All of your clothing, handmade pieces and accessories are so affordable, especially for such a boutique label. Was this a deliberate moral choice, to ensure you were not elitist and exclusive? 

In the end, this is relative. I often worry because while our clothes are affordable to many, they’re still unaffordable to many others. It’s heartbreaking to watch a mother and daughter, for example, walk into our store, look at a price tag, and have to walk away from something which is considered “nothing” for other customers. It’s pretty common for people to DM me or email me and express their inability to purchase something, and we give them a discount–just because no one should ever be excluded. Our collective has continuously sought after ways to include everyone in some way which is why we have designed our new space to include both a community library and a social space open to the public in which we host free workshops, discussions, and events. Community, as always, is beyond the threads.

The ‘Design Stories’ component of Nöl Collective is so intimate, as it details the garment’s narrative, from inception to execution. Where do you find such inspirng women willing to share their designs and stories?

Anyone creating anything is inspiring, and particularly so in Palestine. The sheer human will to wake up every day, fight under so many systems of oppression (apartheid, patriarchy, etc.) and channel creative energy is an act of defiance in and of itself.
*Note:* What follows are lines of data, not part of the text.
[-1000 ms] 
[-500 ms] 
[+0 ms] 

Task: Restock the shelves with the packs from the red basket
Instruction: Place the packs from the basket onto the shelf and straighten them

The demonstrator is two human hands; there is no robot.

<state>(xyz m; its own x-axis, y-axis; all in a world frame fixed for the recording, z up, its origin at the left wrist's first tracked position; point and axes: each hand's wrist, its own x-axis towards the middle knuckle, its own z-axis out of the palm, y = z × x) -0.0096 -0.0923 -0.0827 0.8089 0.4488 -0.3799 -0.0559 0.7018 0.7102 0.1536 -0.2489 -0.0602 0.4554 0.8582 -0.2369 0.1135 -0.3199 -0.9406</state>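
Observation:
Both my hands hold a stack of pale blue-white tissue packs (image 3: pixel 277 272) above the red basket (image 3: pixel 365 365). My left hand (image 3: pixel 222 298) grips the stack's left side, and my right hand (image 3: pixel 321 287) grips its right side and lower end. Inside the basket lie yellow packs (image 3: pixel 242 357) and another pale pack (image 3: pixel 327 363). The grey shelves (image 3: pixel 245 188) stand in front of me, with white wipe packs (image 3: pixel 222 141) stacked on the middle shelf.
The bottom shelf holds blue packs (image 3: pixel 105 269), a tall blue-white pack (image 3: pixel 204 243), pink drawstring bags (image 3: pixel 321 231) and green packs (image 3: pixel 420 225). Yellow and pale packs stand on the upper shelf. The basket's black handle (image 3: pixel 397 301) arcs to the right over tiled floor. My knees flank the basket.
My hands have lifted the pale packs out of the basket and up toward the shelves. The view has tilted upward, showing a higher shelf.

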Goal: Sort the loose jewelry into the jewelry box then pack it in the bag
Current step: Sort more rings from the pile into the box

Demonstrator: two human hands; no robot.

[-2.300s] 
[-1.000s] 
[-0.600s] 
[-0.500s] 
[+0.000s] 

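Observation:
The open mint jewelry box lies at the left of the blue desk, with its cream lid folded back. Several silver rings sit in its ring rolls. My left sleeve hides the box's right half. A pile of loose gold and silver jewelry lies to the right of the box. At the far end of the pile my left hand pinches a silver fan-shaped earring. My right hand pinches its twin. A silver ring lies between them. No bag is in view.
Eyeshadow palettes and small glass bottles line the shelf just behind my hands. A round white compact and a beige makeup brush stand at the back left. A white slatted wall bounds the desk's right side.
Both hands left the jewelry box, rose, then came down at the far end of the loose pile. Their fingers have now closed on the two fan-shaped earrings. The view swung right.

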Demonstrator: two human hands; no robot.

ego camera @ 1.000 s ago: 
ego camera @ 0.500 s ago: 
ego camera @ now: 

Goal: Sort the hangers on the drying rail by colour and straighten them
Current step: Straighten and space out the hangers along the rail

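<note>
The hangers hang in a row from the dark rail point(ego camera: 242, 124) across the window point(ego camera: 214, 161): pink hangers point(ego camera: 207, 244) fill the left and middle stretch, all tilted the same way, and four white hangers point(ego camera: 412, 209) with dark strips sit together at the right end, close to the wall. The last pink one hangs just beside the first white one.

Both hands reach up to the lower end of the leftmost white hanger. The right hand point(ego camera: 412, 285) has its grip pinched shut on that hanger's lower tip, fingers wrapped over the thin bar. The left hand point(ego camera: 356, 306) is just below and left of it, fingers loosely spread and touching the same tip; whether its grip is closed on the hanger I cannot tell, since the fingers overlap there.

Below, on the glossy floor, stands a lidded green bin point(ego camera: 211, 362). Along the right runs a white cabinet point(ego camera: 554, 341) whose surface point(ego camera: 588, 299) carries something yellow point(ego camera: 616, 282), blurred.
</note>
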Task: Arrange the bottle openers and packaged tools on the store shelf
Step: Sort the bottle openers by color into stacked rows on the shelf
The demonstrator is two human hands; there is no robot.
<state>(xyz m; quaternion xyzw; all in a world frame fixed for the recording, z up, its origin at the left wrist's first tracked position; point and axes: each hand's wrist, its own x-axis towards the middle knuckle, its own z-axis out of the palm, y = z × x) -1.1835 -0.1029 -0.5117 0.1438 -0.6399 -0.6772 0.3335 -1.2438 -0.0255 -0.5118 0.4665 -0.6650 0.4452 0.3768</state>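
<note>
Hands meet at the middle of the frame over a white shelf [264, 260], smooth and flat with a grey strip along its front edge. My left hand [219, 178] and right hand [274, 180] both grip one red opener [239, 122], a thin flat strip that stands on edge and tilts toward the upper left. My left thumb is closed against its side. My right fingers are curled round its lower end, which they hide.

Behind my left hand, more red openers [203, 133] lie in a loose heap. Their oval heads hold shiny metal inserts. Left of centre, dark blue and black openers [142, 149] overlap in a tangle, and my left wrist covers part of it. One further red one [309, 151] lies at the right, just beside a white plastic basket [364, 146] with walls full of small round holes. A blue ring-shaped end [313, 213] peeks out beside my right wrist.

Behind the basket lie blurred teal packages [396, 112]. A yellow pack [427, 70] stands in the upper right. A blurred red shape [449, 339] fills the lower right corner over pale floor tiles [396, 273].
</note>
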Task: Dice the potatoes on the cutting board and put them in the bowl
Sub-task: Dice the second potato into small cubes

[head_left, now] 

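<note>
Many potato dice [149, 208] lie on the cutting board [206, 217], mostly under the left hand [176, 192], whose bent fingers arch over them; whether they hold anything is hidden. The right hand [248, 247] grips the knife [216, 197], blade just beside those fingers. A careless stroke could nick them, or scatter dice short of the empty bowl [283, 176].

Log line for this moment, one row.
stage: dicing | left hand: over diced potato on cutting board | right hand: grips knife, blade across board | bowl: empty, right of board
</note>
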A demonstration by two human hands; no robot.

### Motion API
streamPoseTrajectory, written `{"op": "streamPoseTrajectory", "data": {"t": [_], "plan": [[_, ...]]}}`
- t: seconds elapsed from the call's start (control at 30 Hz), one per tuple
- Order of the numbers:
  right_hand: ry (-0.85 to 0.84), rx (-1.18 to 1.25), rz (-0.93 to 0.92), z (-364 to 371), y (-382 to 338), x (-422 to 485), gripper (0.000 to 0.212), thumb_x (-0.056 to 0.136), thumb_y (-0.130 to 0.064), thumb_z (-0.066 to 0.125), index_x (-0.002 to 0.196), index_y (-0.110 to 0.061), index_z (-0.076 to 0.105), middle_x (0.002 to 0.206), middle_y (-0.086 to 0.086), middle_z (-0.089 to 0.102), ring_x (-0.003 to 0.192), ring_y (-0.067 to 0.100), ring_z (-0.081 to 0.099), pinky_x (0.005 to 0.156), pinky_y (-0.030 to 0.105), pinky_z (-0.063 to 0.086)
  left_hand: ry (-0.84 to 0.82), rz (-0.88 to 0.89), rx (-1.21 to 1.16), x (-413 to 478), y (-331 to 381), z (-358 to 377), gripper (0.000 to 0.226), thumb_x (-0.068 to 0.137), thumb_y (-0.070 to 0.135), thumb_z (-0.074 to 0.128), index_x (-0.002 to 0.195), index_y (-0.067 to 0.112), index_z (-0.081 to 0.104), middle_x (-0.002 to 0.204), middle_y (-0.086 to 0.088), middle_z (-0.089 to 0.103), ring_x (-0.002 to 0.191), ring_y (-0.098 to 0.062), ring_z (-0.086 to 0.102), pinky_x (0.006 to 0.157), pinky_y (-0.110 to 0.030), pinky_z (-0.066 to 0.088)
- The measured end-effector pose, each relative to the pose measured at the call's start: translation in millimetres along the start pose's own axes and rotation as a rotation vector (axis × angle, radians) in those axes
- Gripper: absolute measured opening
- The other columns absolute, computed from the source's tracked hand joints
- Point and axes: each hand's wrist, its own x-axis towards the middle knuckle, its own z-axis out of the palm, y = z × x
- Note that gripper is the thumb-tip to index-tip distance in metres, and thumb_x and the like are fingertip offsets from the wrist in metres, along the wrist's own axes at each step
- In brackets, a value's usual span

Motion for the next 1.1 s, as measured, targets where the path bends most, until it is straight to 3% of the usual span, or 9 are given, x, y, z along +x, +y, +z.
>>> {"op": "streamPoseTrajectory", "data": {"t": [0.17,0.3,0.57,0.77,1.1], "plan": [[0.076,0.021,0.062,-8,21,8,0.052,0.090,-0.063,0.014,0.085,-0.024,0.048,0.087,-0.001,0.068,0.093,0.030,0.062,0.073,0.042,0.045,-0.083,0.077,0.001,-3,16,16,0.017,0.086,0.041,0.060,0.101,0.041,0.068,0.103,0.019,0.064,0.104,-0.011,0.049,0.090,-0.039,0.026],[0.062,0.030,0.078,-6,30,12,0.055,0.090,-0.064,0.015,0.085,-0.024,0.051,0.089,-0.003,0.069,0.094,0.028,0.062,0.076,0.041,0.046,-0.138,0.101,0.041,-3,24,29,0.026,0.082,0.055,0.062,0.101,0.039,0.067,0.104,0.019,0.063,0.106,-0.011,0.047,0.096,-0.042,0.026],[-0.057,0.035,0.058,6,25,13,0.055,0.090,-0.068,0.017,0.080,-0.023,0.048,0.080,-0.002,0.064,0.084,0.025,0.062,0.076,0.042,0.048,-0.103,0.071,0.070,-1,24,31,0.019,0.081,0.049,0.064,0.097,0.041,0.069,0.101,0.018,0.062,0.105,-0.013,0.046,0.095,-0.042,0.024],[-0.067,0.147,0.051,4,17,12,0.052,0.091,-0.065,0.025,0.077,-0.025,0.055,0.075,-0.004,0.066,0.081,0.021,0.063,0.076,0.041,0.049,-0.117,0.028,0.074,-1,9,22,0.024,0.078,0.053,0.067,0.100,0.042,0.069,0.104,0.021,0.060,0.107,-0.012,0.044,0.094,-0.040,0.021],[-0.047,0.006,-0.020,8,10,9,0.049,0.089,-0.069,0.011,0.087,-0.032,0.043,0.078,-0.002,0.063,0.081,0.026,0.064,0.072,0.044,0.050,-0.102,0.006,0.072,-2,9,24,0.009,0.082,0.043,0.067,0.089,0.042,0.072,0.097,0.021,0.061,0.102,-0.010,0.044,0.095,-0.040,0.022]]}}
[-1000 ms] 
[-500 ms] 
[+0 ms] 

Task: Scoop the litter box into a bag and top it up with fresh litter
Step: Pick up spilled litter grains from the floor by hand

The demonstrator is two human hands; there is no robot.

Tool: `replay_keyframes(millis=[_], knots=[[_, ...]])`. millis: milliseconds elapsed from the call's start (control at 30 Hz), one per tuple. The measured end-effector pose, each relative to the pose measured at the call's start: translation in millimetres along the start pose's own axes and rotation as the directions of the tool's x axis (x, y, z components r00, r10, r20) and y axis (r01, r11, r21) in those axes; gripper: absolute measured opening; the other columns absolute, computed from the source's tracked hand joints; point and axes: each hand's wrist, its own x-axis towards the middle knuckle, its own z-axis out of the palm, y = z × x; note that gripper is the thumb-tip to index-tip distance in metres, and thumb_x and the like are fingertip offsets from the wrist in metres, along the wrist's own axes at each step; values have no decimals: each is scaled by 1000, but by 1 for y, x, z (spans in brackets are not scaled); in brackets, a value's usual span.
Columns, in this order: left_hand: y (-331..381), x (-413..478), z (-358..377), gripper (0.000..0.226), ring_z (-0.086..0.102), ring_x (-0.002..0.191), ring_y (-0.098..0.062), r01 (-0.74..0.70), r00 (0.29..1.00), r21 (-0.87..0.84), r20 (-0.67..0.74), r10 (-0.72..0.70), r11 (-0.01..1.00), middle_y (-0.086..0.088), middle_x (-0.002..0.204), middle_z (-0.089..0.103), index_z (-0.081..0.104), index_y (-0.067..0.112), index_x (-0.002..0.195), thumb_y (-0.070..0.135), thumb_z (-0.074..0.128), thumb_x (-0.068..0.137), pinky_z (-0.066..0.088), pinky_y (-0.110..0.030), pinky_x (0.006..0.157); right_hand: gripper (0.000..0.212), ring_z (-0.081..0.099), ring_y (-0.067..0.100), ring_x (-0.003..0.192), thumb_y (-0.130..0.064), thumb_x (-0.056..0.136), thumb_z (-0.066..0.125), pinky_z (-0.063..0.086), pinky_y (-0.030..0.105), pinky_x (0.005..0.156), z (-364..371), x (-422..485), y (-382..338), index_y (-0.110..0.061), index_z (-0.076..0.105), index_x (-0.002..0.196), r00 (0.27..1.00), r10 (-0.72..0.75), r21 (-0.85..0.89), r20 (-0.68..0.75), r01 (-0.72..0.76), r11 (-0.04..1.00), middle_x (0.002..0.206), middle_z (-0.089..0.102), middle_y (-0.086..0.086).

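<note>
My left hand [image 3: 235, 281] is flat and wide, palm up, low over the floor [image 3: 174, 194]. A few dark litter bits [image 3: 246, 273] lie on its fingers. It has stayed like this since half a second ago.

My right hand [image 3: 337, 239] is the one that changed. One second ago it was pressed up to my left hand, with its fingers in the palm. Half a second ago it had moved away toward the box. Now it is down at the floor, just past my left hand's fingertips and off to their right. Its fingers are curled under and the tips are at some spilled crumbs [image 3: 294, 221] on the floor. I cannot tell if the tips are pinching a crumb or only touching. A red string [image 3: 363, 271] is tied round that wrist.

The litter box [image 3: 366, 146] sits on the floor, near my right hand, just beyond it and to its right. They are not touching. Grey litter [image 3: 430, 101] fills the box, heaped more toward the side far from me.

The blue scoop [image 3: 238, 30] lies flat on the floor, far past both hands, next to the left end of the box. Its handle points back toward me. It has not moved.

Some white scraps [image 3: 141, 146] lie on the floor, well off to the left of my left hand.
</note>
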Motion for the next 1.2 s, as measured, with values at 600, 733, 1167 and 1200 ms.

It’s part of what makes Palestinians such incredible people. So, I guess the question isn’t really “where do you find such inspiring women? but rather “are you paying attention? are you listening?” 


Not only are you adamantly sustainable, geo-political and proudly Palestinian, you are also extremely feminist! Was this always what you had envisioned?

Definitely. We’ve been feminist since our inception, and in many ways, feminism was the reason we even launched this collective. At the time, I was having what I call my feminist awakening and struggling to heal from continuously unfolding gendered oppression. From being patronized by men to being sexually assaulted in broad daylight on the street, it felt like the patriarchy was dominating my life, and I didn’t know who to talk to about it. I needed to heal and knew that the community was the only way to do so. So I decided to build a community of people who would listen to each other, offer support and a starting point for the healing process. Enter Nöl.

Clothing was a natural part of this process because clothing is so intimately connected to my body which is the site of constant physical and emotional assault by the patriarchy. The way I presented my body in clothes, the clothes I chose to express or protect myself became part of the conversation. The more I learned about fashion, the environment, military occupation, the more I realized that (intersectional) feminism should be centred in conversations for change and progress. Feminism is intrinsic to every struggle for justice and anything we do now, and moving forward will always try to shine a light on that.



Finally, where do you hope to see Nöl Collective in the future?

It’s hard to say, honestly. One year ago, I couldn’t see myself where I am now, and the same for two and three years ago. The nature of the collective has had a pretty violent and beautiful metamorphosis driven by the desire to educate ourselves continuously and do the most good. For example, my ideas of what feminism is have changed drastically, along with my ideas of sustainability, community, and storytelling. We haven’t been afraid to change what we think and practice based on new learning. Because we’re constantly learning, the collective is constantly changing, and that’s why we look so different from what we did when we first set out. And that’s why I can’t say what we will look like in the future, but I can only hope for this: that we have kept evolving because we have kept learning.